From the first line of the data below, copy each line up to the one containing "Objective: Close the", and include that line too.

Data provided |
*** Block opens ***

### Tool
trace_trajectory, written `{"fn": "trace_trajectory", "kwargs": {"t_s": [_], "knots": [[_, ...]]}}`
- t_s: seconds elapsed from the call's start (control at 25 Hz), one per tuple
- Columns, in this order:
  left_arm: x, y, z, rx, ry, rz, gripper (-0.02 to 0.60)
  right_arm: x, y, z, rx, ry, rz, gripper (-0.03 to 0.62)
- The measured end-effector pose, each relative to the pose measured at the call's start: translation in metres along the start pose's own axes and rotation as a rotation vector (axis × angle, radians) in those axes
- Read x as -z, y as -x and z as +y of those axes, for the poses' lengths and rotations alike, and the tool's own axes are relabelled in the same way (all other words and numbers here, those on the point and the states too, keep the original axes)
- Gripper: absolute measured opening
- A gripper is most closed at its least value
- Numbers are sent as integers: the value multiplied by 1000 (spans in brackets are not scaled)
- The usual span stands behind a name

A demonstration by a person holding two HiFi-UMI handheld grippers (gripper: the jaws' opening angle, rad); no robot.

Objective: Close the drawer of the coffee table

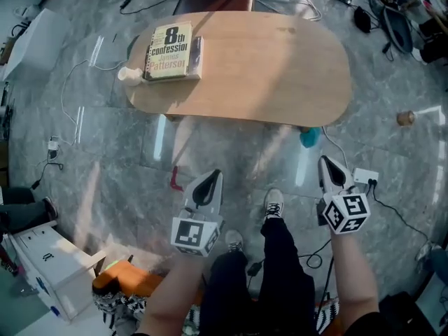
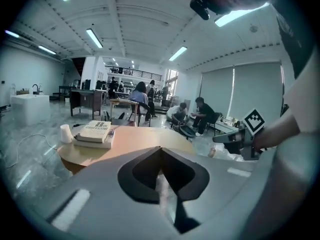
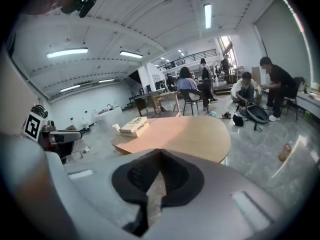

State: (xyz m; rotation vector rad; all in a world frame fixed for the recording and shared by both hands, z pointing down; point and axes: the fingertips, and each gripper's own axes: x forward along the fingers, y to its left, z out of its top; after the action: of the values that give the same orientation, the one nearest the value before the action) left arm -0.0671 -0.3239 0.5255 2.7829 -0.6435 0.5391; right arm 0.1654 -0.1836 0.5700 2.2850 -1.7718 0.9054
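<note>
The coffee table (image 1: pixel 280 68) stands ahead, with a book (image 1: pixel 170 51) and a white cup (image 1: pixel 129 74) at its left end. The left gripper (image 1: pixel 211 176) and the right gripper (image 1: pixel 327 162) hang before its near edge, both with jaws together, holding nothing.

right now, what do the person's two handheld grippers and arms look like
The left gripper and right gripper are matching pale grey plastic wedges that taper to a point, each with a black teardrop-shaped pad area. Each bears a white cube with black square markers. The forearms show no sleeves. The person wears black trousers.
</note>
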Motion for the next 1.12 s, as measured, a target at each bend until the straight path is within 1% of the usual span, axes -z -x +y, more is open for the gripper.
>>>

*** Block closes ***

Solution to the problem |
### Tool
trace_trajectory, written `{"fn": "trace_trajectory", "kwargs": {"t_s": [_], "knots": [[_, ...]]}}`
- t_s: seconds elapsed from the call's start (control at 25 Hz), one per tuple
- Columns, in this order:
  left_arm: x, y, z, rx, ry, rz, gripper (-0.02 to 0.60)
  right_arm: x, y, z, rx, ry, rz, gripper (-0.03 to 0.62)
- The measured end-effector pose, each relative to the pose measured at the call's start: translation in metres along the start pose's own axes and rotation as a rotation vector (axis × angle, radians) in those axes
- Read x as -z, y as -x and z as +y of those axes, for the poses' lengths and rotations alike, and the tool's own axes are relabelled in the same way (all other words and numbers here, those on the point and the states too, keep the original axes)
- Gripper: absolute measured opening
- A gripper is most closed at its least value
- Numbers are sent as integers: the value multiplied by 1000 (spans in brackets are not scaled)
- The usual span stands behind a name

A demonstration by a person holding two HiFi-UMI handheld grippers (gripper: the jaws' opening angle, rad); no robot.

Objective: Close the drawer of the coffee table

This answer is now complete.